_Problem_
Start to finish, the listing must be rewritten exactly.

_Supplied information_
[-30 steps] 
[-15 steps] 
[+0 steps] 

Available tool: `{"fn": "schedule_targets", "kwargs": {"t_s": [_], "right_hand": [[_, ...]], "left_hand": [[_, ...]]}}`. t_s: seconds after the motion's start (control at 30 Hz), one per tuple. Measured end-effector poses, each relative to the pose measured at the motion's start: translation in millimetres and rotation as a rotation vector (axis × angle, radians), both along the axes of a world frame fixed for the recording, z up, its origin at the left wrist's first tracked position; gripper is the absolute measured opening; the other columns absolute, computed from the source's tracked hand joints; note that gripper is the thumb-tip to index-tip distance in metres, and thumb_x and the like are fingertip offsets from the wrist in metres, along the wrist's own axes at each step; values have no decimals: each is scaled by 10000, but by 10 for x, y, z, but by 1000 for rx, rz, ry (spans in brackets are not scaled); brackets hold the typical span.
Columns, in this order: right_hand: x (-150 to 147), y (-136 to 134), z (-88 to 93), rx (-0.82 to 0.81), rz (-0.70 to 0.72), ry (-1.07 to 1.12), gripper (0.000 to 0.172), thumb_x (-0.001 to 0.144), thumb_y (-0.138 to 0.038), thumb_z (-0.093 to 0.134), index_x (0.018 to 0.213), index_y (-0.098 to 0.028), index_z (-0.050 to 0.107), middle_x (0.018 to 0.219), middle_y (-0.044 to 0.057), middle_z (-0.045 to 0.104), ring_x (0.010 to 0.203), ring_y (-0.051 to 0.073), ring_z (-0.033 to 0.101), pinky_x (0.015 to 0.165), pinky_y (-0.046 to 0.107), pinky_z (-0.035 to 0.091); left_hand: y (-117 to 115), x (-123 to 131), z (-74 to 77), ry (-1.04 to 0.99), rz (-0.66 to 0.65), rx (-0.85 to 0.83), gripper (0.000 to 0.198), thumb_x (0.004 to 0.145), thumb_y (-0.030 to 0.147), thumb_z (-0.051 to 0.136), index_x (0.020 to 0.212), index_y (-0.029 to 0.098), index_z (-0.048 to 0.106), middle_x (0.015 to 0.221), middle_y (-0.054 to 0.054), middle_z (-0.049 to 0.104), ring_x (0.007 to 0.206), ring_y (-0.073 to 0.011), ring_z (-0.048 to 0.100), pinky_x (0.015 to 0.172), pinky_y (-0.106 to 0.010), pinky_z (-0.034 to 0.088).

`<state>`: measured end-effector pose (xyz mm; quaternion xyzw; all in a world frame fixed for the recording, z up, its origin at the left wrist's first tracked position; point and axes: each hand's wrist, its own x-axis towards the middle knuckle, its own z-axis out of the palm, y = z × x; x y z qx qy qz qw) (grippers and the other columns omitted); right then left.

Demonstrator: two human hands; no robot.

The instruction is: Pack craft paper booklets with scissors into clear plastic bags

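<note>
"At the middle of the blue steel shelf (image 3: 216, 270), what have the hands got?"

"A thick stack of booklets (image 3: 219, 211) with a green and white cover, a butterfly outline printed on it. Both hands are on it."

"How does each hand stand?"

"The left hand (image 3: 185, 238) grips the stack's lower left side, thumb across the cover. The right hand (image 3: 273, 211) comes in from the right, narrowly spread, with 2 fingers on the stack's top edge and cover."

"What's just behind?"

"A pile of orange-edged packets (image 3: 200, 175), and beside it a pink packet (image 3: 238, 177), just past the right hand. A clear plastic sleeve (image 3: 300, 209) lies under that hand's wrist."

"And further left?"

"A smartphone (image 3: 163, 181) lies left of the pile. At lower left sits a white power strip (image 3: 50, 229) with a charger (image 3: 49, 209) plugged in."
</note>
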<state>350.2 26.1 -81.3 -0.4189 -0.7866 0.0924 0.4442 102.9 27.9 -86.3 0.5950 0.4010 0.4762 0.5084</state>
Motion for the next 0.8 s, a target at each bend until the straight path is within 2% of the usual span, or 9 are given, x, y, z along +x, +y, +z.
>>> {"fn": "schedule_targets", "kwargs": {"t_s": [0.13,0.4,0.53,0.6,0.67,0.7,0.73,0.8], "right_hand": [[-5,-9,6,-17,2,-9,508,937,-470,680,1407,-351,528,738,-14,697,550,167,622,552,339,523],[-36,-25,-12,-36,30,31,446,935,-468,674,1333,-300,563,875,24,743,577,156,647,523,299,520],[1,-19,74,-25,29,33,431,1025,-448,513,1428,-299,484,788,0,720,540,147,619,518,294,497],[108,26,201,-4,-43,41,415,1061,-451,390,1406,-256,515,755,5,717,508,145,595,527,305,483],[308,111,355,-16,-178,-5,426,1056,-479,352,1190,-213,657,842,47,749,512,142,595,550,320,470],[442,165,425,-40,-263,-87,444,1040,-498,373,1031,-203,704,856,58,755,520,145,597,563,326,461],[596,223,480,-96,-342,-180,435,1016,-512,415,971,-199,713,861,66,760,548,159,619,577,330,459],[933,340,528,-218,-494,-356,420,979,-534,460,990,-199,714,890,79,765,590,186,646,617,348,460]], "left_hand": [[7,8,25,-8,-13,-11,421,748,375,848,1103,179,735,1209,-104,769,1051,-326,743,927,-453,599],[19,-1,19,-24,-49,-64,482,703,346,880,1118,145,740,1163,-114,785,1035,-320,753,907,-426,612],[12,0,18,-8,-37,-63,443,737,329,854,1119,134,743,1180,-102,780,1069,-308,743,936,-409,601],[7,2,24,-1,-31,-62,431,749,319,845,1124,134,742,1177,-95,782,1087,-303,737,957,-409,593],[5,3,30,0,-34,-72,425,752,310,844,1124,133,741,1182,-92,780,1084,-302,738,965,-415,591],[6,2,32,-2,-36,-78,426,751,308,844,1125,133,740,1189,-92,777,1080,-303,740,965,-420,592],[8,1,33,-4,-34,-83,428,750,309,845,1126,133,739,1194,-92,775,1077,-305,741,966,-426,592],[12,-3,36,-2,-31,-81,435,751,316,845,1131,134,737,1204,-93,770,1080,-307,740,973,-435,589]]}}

_Completed task_
[-30 steps] 
[-15 steps] 
[+0 steps] 

Available tool: `{"fn": "schedule_targets", "kwargs": {"t_s": [_], "right_hand": [[_, ...]], "left_hand": [[_, ...]]}}`. t_s: seconds after the motion's start (control at 30 Hz), one per tuple. Measured end-effector poses, each relative to the pose measured at the motion's start: translation in millimetres and rotation as a rotation vector (axis × angle, radians), both along the axes of a world frame fixed for the recording, z up, its origin at the left wrist's first tracked position; gripper is the absolute measured opening; the other columns absolute, computed from the source's tracked hand joints; note that gripper is the thumb-tip to index-tip distance in metres, and thumb_x and the like are fingertip offsets from the wrist in metres, along the wrist's own axes at each step; values have no decimals: each is scaled by 10000, but by 10 for x, y, z, but by 1000 for rx, rz, ry (spans in brackets are not scaled); brackets hold the typical span.
Columns, in this order: right_hand: x (-150 to 147), y (-136 to 134), z (-88 to 93), rx (-0.82 to 0.81), rz (-0.70 to 0.72), ry (-1.07 to 1.12), gripper (0.000 to 0.172), thumb_x (-0.001 to 0.144), thumb_y (-0.138 to 0.038), thumb_z (-0.093 to 0.134), index_x (0.018 to 0.213), index_y (-0.098 to 0.028), index_z (-0.050 to 0.107), middle_x (0.018 to 0.219), middle_y (-0.044 to 0.057), middle_z (-0.045 to 0.104), ring_x (0.010 to 0.203), ring_y (-0.051 to 0.073), ring_z (-0.033 to 0.101), pinky_x (0.015 to 0.165), pinky_y (-0.046 to 0.107), pinky_z (-0.035 to 0.091); left_hand: y (-117 to 115), x (-123 to 131), z (-74 to 77), ry (-1.04 to 0.99), rz (-0.66 to 0.65), rx (-0.85 to 0.83), gripper (0.000 to 0.198), thumb_x (0.004 to 0.145), thumb_y (-0.030 to 0.147), thumb_z (-0.051 to 0.136), index_x (0.020 to 0.212), index_y (-0.029 to 0.098), index_z (-0.048 to 0.106), middle_x (0.015 to 0.221), middle_y (-0.054 to 0.054), middle_z (-0.049 to 0.104), ring_x (0.007 to 0.206), ring_y (-0.073 to 0.011), ring_z (-0.048 to 0.100), pinky_x (0.015 to 0.172), pinky_y (-0.106 to 0.010), pinky_z (-0.034 to 0.088).

`<state>`: measured end-effector pose (xyz mm; quaternion xyzw; all in a world frame fixed for the recording, z up, its origin at the left wrist's first tracked position; point and axes: each hand's wrist, its own x-axis towards the middle knuckle, its own z-axis out of the palm, y = z × x; x y z qx qy qz qw) (grippers and the other columns omitted); right then left.

Demonstrator: two human hands; no robot.

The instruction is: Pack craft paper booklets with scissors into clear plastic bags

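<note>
"At the middle of the blue steel shelf (image 3: 216, 270), what have the hands got?"

"A thick stack of booklets (image 3: 219, 211) with a green and white cover, a butterfly outline printed on it. Both hands are on it."

"How does each hand stand?"

"The left hand (image 3: 185, 238) grips the stack's lower left side, thumb across the cover. The right hand (image 3: 273, 211) comes in from the right, narrowly spread, with 2 fingers on the stack's top edge and cover."

"What's just behind?"

"A pile of orange-edged packets (image 3: 200, 175), and beside it a pink packet (image 3: 238, 177), just past the right hand. A clear plastic sleeve (image 3: 300, 209) lies under that hand's wrist."

"And further left?"

"A smartphone (image 3: 163, 181) lies left of the pile. At lower left sits a white power strip (image 3: 50, 229) with a charger (image 3: 49, 209) plugged in."
</note>
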<state>350.2 26.1 -81.3 -0.4189 -0.7866 0.0924 0.4442 102.9 27.9 -86.3 0.5950 0.4010 0.4762 0.5084</state>
Motion for the next 0.8 s, a target at each bend until the straight path is within 2% of the usual span, or 9 are given, x, y, z along +x, +y, +z.
>>> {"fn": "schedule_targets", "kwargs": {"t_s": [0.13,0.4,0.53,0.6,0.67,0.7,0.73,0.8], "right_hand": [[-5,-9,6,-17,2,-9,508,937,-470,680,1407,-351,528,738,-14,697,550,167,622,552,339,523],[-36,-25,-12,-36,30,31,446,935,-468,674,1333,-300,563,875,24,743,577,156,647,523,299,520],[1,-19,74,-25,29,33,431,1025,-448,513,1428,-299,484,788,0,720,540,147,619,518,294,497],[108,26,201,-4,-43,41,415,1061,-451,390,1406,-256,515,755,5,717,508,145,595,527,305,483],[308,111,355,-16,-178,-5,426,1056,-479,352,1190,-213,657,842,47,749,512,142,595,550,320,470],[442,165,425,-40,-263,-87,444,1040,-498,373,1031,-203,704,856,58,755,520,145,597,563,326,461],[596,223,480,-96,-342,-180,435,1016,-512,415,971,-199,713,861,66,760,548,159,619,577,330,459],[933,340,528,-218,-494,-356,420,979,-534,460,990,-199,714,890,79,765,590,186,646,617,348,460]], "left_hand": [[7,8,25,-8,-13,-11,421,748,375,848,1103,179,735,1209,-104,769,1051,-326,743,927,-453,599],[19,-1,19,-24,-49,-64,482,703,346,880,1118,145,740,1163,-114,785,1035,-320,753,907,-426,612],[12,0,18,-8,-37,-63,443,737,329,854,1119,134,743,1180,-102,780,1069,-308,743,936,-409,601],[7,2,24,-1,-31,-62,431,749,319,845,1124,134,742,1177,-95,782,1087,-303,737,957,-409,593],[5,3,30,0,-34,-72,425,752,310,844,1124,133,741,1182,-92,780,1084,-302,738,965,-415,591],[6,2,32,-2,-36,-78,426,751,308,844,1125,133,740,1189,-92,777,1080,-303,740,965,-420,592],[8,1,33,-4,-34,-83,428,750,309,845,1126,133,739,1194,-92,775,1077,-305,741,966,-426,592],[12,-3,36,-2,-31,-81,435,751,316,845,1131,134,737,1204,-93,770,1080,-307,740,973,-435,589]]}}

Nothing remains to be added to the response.